Het vorstendom Liechtenstein viert woensdag zijn 300e verjaardag. In Vaduz en op andere plaatsen wordt meteen al flink uitgepakt maar het feest duurt het hele jaar door en vindt zijn hoogtepunt op de nationale feestdag 15 augustus. ,,We hebben veel om dankbaar voor te zijn”, aldus erfprins Alois eerder deze maand in zijn troonrede in de Landtag.
Het tussen Zwitserland, de Rijn en Oostenrijk ingeklemde ministaatje, kreeg vorm op 23 januari 1719 toen keizer Karel VI van het Heilige Roomse Rijk een decreet uitvaardigde. Daarin bepaalde hij dat het graafschap Vaduz en de heerlijkheid Schellenberg samen werden gevoegd tot een vorstendom met de naam Liechtenstein. Dit ter ere van zijn trouwe dienaar Anton Florian von Liechtenstein.
De familie Liechtenstein had respectievelijk in 1699 en 1712 Schellenberg en Vaduz gekocht, in de hoop daarmee aanspraak te kunnen maken op een vaste zetel in de Rijksdag. Voor het gebied als zodanig was geen belangstelling. De familie, vernoemd naar een kasteel ten zuiden van Wenen, had macht en invloed te danken aan posities aan met name het Habsburgse hof, maar de belangrijke plek in de Rijksdag ontbrak nog.
Onafhankelijkheid bewaren
Pas in 1842 nam een vorst van Liechtenstein een keer de moeite om zijn bezittingen te bezoeken. Op miraculeuze wijze had het vorstendom zelfstandig kunnen blijven toen Napoleon overal in Europa koninkrijken stichtte of samenvoegde. Maar het duurde tot 1938, de vooravond van de Tweede Wereldoorlog, tot een vorst zich daadwerkelijk in Liechtenstein vestigde.
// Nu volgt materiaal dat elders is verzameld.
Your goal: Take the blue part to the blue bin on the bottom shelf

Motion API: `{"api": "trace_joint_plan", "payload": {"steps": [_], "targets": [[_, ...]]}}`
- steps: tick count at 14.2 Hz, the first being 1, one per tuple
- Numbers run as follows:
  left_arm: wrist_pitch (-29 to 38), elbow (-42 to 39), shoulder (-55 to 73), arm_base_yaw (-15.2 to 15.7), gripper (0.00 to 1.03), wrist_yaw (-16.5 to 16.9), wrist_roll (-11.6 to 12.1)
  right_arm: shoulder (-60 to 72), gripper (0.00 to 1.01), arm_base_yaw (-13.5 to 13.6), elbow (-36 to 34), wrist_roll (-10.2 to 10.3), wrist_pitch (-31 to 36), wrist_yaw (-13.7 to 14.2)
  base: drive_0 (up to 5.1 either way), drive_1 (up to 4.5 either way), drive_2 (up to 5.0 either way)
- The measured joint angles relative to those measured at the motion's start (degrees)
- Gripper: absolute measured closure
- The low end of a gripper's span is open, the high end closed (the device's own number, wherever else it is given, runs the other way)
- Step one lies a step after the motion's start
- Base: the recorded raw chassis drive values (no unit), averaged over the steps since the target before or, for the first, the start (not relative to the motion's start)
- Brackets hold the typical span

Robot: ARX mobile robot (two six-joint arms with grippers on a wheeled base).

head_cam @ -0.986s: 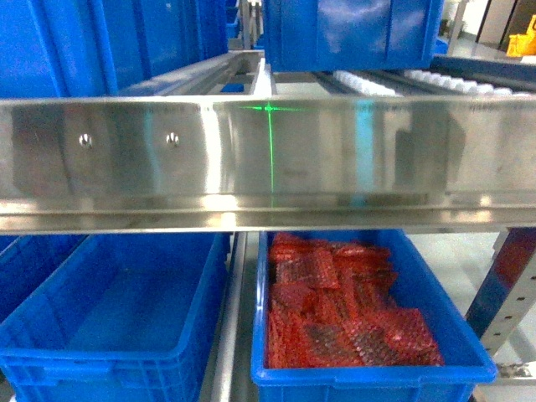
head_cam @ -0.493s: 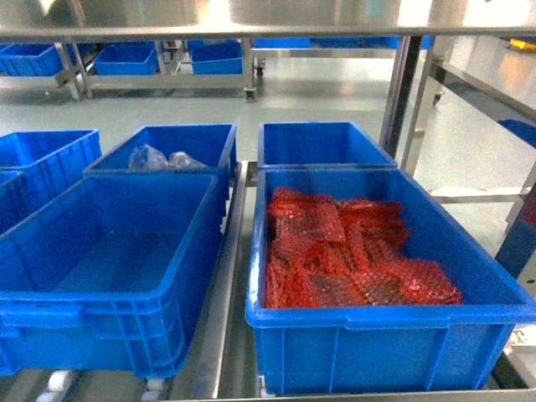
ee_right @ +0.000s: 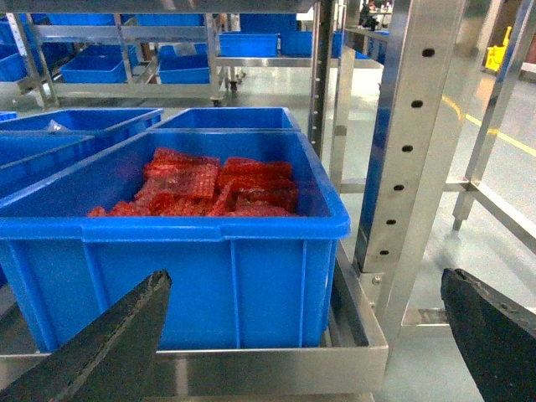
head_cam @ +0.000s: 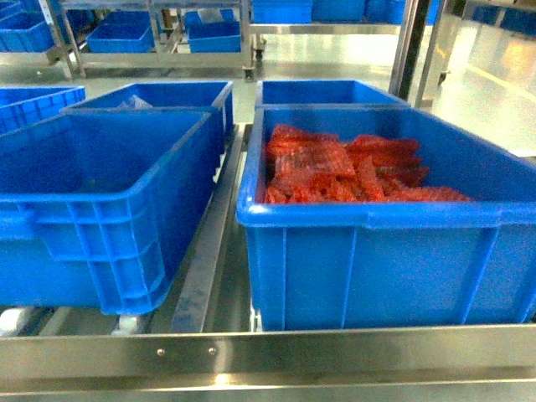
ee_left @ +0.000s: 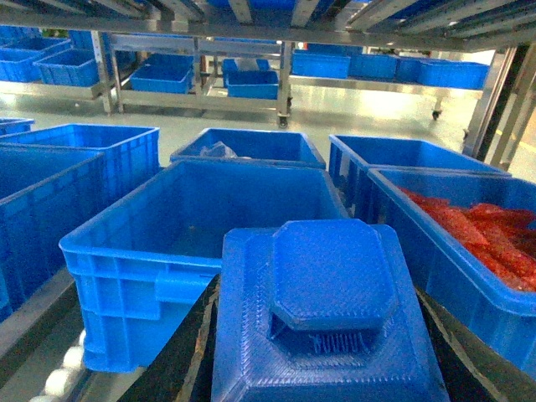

Op die manier wist Franz Josef II de onafhankelijkheid te bewaren en ook zijn kunstschatten grotendeels uit handen van nazi-Duitsland te houden, dat buurland Oostenrijk had ingelijfd. Na de oorlog verloor de familie wel bezittingen in Bohemen en Moravië, waarover nog steeds wordt gesteggeld met Tsjechië, dat geen schadeloosstelling wil betalen.
De vorstelijke familie heeft nog steeds paleizen in Wenen. De rijkdom is groot en de vorstelijke huishouding wordt uit eigen zak betaald.